Me And You
by shouldbstudying
Summary: Ten months into Lou working with Will - he is alive and happy and she is happily denying her feelings aren't real. And perhaps... so is he.


**A/N: Hi folks, I'm back with another story! I say story because I think I might actually let this one be more than three chapters, eek. Hope you enjoy, leave a review. x**

I had been working with Will for ten months now and it looked like I was going to be around for a while. My parents cheered when I told them I'd been signed on to continue and we drank the good wine that night. I was happy at my job despite Will's jokes. Or maybe I was happy because of them, I'm not sure.

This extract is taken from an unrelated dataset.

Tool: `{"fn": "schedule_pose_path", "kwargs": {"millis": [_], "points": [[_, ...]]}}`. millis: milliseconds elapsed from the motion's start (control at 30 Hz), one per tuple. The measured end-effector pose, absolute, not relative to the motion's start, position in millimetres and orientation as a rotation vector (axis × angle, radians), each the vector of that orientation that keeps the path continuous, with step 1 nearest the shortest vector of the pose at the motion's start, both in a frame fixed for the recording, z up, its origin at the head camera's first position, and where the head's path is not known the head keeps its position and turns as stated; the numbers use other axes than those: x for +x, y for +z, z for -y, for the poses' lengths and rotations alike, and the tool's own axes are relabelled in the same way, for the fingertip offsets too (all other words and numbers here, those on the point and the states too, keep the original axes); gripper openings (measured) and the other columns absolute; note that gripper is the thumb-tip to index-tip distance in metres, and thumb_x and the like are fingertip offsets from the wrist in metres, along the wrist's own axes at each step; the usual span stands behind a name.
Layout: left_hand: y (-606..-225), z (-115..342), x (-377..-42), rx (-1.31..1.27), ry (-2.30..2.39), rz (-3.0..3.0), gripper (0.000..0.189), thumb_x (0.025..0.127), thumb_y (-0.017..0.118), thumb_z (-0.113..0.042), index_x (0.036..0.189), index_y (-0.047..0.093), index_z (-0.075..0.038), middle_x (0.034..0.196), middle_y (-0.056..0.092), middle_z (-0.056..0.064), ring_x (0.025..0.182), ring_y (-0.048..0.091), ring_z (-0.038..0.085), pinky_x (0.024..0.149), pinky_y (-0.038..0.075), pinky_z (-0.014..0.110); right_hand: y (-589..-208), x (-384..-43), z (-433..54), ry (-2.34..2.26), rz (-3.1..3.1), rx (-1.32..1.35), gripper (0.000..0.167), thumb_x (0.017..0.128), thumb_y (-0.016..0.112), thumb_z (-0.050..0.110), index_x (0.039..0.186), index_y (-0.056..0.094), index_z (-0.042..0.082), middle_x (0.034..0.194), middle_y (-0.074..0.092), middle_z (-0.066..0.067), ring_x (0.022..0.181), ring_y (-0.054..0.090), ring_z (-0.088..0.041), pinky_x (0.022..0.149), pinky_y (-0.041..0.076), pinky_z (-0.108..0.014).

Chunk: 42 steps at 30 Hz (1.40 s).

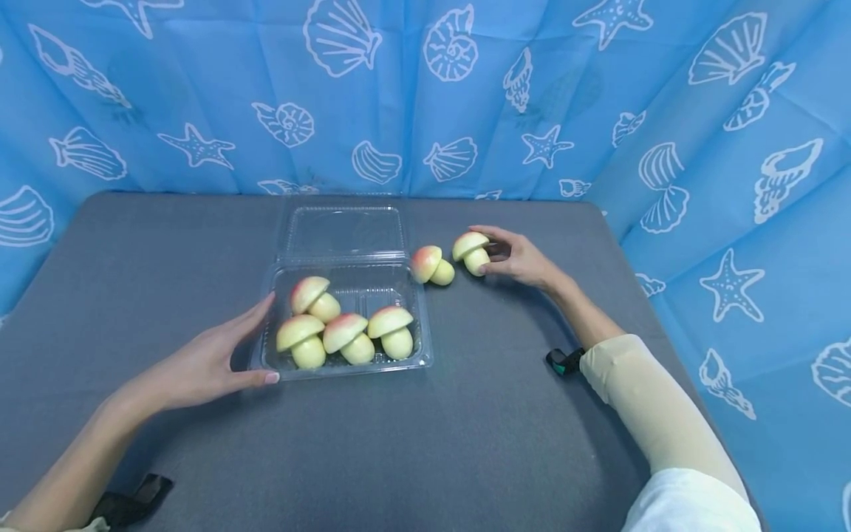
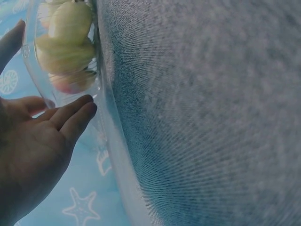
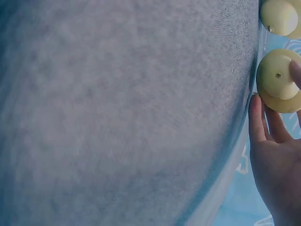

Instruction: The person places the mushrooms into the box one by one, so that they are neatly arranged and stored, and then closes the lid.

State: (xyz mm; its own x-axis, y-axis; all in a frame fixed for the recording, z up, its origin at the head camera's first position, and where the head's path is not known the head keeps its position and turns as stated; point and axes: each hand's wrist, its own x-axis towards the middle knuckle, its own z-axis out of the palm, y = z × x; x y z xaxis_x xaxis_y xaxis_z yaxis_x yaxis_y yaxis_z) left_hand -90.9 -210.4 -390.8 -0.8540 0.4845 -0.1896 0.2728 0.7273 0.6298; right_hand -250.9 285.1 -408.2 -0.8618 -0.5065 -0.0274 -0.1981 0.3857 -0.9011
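In the head view my right hand (image 1: 521, 260) grips a pale yellow toy mushroom (image 1: 470, 242) with a pink-tinged cap, thumb at its stem and fingers behind. The right wrist view shows that mushroom (image 3: 277, 77) stem end on. Just left of it, another toy mushroom (image 1: 427, 264) lies tilted on the table beside a clear plastic container (image 1: 346, 373). Several more mushrooms (image 1: 346, 336) sit inside the container, mostly along its near side. My left hand (image 1: 206, 366) is at the container's left side, its thumb and fingers extended around the near left corner.
The container's clear lid (image 1: 346, 227) lies folded back toward the far edge of the grey table (image 1: 425, 451). A blue curtain (image 1: 425, 111) with white sea shells and starfish hangs behind and along the right. Dark straps (image 1: 564, 362) hang at both wrists.
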Motion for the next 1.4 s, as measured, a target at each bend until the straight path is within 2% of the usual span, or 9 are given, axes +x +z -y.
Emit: {"fn": "schedule_pose_path", "kwargs": {"millis": [233,467,767,1200,1400], "points": [[-391,211,-91,0.603,0.874,-2.6,0.113,0.083,0.073,-0.057,0.161,0.002,-0.016,0.162,0.013,0.026,0.142,0.024,0.052,0.109,0.025,0.07,-404,-248,-288,-1.534,-2.377,-0.581,0.073,0.086,0.076,0.0,0.15,0.042,0.005,0.142,0.051,-0.011,0.125,0.051,-0.03,0.094,0.051,-0.029],[-394,209,-89,0.624,0.871,-2.607,0.111,0.085,0.072,-0.056,0.161,0.004,-0.014,0.162,0.014,0.025,0.142,0.025,0.051,0.109,0.027,0.069,-401,-244,-286,-1.619,-2.376,-0.559,0.073,0.086,0.075,-0.002,0.15,0.042,0.005,0.142,0.05,-0.012,0.124,0.052,-0.029,0.098,0.049,-0.033],[-392,210,-88,0.616,0.873,-2.605,0.111,0.084,0.072,-0.057,0.161,0.003,-0.015,0.162,0.014,0.026,0.142,0.024,0.052,0.108,0.026,0.07,-388,-243,-278,-1.669,-2.385,-0.61,0.071,0.086,0.075,-0.001,0.15,0.045,0.01,0.146,0.047,-0.01,0.131,0.048,-0.03,0.108,0.044,-0.034],[-391,211,-87,0.605,0.868,-2.615,0.111,0.084,0.073,-0.055,0.161,0.003,-0.016,0.161,0.015,0.026,0.141,0.025,0.052,0.108,0.026,0.071,-376,-233,-266,-1.611,-2.419,-0.666,0.071,0.087,0.076,0.003,0.15,0.047,0.017,0.144,0.049,-0.01,0.125,0.054,-0.031,0.109,0.043,-0.04],[-391,210,-89,0.608,0.869,-2.611,0.111,0.085,0.073,-0.055,0.161,0.003,-0.015,0.162,0.015,0.026,0.141,0.025,0.052,0.108,0.026,0.07,-369,-230,-258,-1.61,-2.389,-0.744,0.071,0.086,0.076,0.002,0.15,0.046,0.014,0.147,0.046,-0.011,0.126,0.053,-0.032,0.11,0.042,-0.041]]}}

Around the six month mark of working for Will, he had completely invested himself in his physio, requesting to both Nathan and I that we triple the amount of physio. There had been huge improvements - at the start, just gaining strength in his fingers so that he no longer slipped at his joystick. As time went on, he could hold items for longer periods until he was almost completely confident in holding the expensive looking vase in the corner of the annexe. I hadn't wanted to try out that theory when he'd offered to show me but to my delight, he'd held it in his hands with little effort. His grin showed me his millions of new hopes. And soon, he was able to move his arms. He was still working on that - his shoulders were difficult to lift or twist but he had no trouble moving his elbows now. I grew fond of his cemented smiles.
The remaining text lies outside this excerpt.